Van Deursen, 49, set out to write not greeting cards but music. He was a music-composition major at Northwestern University in Evanston, Illinois, until he switched to computer science. He now works out of his Hyde Park home as a computer consultant, a trade in which he's known for code-writing brilliance.

"So often, the big card companies put out these cards that are supposed to be funny, but the result is, you feel like you do when your uncle tells a joke and you laugh because you have to," he says. In trying to avoid offending someone, he adds, the writers of those cards miss people's real thoughts and instead land in puddles of sap and smarm.

His ideas started flowing late at night, after his brain had turned off life's obligations. One of the first cards, in what has grown into a line of more than 300, goes: "I can't believe you just turned a year older. Looks more like ten." (He avoided foulmouthed cards at first but changed course when the profanity he threw out stuck.) That early card asks others to adopt his view on age.

"I'll be 50 in September, which I know is something everyone thinks I should be worried about," he says. Certainly, he adds, other people are too worried about their own age — so much so that many fail to enjoy life. "I will continue to do things as though my age were not a factor because, until I can't do something because of my age, my age is in fact not a factor."

Those who know Van Deursen well aren't surprised that he came out with an unorthodox product, because he's not one for the status quo. He likes to do things his way — a quality that he says makes him unfit for an employee role. What he calls his anal-retentive tendencies have resulted in his doing virtually everything for his products. He made the zippered, bulging peanut logo (the name Zippernut comes from a nickname that Van Deursen and his wife gave their son, Dakota, when he was little) and created a font that resembles his handwriting. He holds the designs to bold yet sparse color to keep the focus on the RFID tag, and he serves as Web designer and webmaster. He does outsource the printing (to Soli Printing), mostly because demand for his cards outpaced his own printing and folding capacity.

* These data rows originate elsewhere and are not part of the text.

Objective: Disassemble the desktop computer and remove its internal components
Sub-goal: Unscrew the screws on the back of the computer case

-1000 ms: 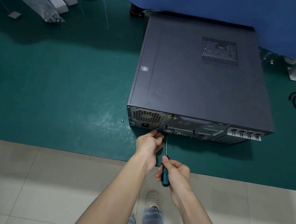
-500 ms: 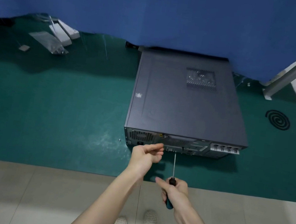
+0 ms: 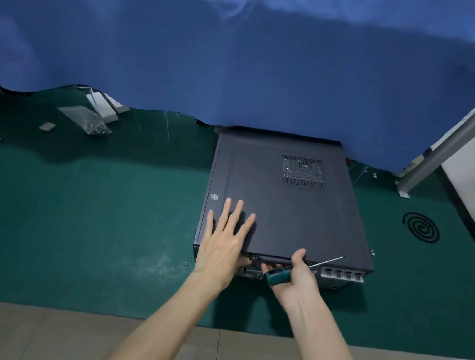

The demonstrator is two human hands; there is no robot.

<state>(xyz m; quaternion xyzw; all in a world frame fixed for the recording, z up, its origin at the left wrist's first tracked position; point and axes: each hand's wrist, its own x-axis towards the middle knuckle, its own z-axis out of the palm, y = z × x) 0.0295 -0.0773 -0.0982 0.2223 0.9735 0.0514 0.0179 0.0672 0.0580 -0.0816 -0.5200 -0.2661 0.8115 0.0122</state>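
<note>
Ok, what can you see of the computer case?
The computer case is a dark grey, metal-looking box lying flat on the green mat, far end at the blue cloth. Its top panel is on, with a perforated vent. Rear ports face the person. The left hand lies flat on the panel; the right hand, holding a screwdriver, has its thumb on the rear edge.

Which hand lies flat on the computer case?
The left hand, fingers spread on the top panel; the right hand instead grips a green-handled screwdriver at the panel's near edge.
</note>
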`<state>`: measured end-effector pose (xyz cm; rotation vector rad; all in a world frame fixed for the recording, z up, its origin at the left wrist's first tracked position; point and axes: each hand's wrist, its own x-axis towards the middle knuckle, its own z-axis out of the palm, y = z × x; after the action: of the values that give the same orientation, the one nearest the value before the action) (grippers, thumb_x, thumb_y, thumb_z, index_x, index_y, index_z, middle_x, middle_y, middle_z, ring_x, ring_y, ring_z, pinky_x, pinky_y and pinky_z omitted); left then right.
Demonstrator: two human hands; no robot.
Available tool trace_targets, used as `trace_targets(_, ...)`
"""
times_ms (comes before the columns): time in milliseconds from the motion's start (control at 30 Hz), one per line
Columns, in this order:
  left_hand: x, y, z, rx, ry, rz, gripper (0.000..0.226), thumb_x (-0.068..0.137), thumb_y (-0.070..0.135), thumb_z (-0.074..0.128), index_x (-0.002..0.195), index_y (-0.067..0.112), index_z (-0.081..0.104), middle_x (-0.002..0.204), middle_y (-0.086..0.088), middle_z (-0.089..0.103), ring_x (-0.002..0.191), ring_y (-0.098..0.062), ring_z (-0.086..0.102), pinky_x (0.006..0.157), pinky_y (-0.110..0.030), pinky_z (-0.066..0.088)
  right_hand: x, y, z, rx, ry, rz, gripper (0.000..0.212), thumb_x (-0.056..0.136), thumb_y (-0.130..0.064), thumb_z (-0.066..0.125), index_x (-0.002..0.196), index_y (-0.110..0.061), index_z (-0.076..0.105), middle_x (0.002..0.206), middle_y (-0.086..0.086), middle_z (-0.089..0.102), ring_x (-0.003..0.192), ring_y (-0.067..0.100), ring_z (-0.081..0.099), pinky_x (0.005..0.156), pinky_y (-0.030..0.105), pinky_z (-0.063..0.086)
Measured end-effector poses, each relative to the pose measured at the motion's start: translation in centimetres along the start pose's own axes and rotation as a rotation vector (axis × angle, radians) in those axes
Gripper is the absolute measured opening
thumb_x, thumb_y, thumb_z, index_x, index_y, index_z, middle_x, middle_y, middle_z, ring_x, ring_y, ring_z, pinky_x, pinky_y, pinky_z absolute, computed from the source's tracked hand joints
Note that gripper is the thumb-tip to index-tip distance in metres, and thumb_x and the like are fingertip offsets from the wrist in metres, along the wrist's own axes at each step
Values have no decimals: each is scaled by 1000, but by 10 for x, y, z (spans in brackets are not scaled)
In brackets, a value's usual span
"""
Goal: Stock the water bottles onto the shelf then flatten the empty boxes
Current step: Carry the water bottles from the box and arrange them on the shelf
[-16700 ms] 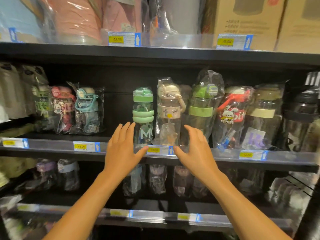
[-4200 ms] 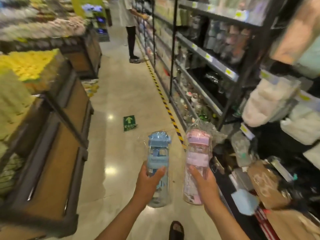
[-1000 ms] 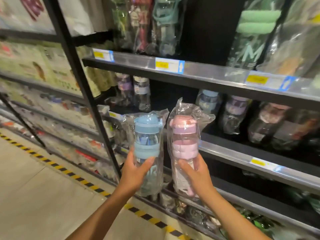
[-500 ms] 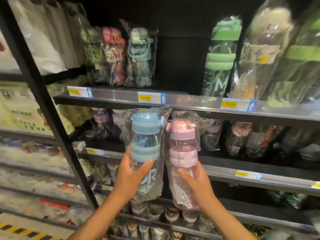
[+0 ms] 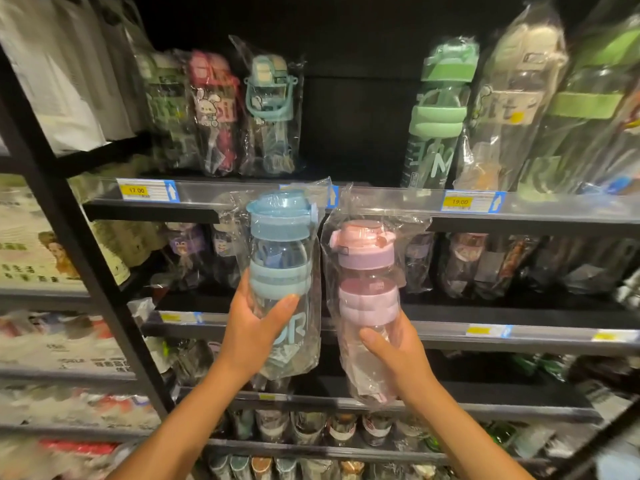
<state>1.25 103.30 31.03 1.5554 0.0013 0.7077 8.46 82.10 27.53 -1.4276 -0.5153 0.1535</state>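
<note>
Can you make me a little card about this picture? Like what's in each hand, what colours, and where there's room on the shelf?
left hand: grips the blue bottle, wrapped in a clear bag
right hand: grips the pink bottle, bagged too
bottles: upright, side by side, held in front of the shelves, not yet on one
upper shelf: bagged bottles on both sides of a dark gap
gap lies between: teal-handled bottle and green bottle
price tags: 17.00 and 19.00
</note>
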Motion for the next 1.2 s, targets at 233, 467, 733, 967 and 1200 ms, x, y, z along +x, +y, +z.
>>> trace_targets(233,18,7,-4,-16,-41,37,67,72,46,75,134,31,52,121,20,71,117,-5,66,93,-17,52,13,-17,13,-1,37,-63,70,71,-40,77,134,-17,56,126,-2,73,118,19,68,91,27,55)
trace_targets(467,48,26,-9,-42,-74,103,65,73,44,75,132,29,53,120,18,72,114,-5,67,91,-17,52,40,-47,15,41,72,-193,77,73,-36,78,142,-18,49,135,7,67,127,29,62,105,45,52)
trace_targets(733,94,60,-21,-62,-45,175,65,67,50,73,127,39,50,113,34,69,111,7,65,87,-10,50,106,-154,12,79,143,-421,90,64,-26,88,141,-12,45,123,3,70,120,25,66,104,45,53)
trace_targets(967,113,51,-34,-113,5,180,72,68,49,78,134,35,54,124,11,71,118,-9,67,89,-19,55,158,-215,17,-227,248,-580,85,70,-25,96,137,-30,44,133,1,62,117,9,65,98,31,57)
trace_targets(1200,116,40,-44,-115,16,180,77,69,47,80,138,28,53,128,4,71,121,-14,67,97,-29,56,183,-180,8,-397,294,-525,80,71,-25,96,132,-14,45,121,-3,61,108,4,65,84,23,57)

His wife, Sloane Simmons, and her sister, Casey Simmons, own Stuff, so Van Deursen's pursuit of a place to sell naturally led to Brookside. (Stuff has sold an eclectic mix of artists' creations since 1996.) The store began selling his cards on consignment in 2005. The next year, he launched Zippernut's "Cancer Sucks!" line. The most popular card in the set reads: "Cancer. It just fucking sucks."

He donates a portion of his profits from the cancer line to the Susan Henke Miller Breast Cancer Research Fund at the University of Kansas Cancer Center. Henke Miller, who is in remission from breast cancer, and Van Deursen are former co-workers.

"When I was battling cancer, there was nothing like Harl's cards out there," Henke Miller says. "I wish there would have been. Harl is brilliant for taking the risk."

At Stuff, Zippernut is not only the No. 1 greeting-card line but is also among the store's top-selling items overall. Casey Simmons says, "What is really remarkable is that out of the more than 300 artist sources we represent, he ranks up there with a fine-art painter and a jewelry artist. It's so surprising to see cards up there. I never would have predicted his smart humor would manifest itself in this way."

When Casey Simmons is in her office in the shop, she knows when a customer has found the Zippernut display. The unexpected, genuine laughter gives it away, she says. And often, the sound accelerates into two people cackling. "It's this contagious type of humor," she says.

Van Deursen knows the scene well. A self-described introvert who loves attention, he can't resist anonymously hanging out near the Zippernut display. The lurking has translated into lessons in human psychology. He knows now that people prefer masked flattery. For instance, you'd give this card of his only to someone you really like: "You have always been more popular than me, but I've learned to accept it and it doesn't bother me so much any more. Bitch."